> **Work to complete**
What is needed is an exact copy of the whole listing below, with no pictures.

> **Data section**
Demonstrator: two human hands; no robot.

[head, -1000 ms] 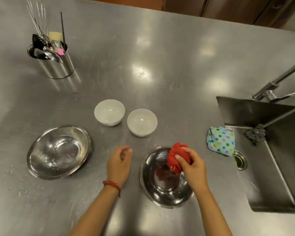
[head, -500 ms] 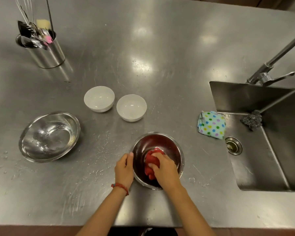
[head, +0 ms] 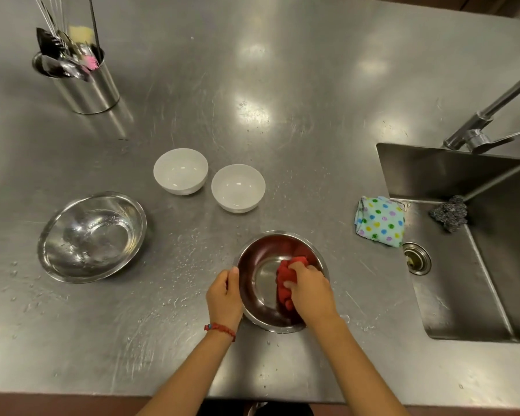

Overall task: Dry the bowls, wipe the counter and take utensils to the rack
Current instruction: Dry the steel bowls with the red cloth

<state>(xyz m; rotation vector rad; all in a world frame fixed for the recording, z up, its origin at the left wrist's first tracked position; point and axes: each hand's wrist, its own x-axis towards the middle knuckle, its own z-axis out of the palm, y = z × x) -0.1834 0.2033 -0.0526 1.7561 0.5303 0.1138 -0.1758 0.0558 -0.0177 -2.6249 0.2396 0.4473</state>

> **Response for this exercise**
Demonstrator: two human hands; no robot.

[head, -1000 ms] 
[head, -500 ms] 
[head, +0 ms] 

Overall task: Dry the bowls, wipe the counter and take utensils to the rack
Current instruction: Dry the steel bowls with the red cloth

<state>(xyz m; rotation vector rad; all in a world frame fixed for the recording, z up, its origin at the left wrist's first tracked position; point and axes: each hand's wrist, its own x-axis towards the middle knuckle, its own z-axis out of the palm, y = z × x) -0.1834 0.2033 -0.0526 1.7561 0.5303 0.1138 -0.1758 0.0558 -0.0177 -2.6249 0.2396 0.4473</state>

No more output will be produced for this exercise.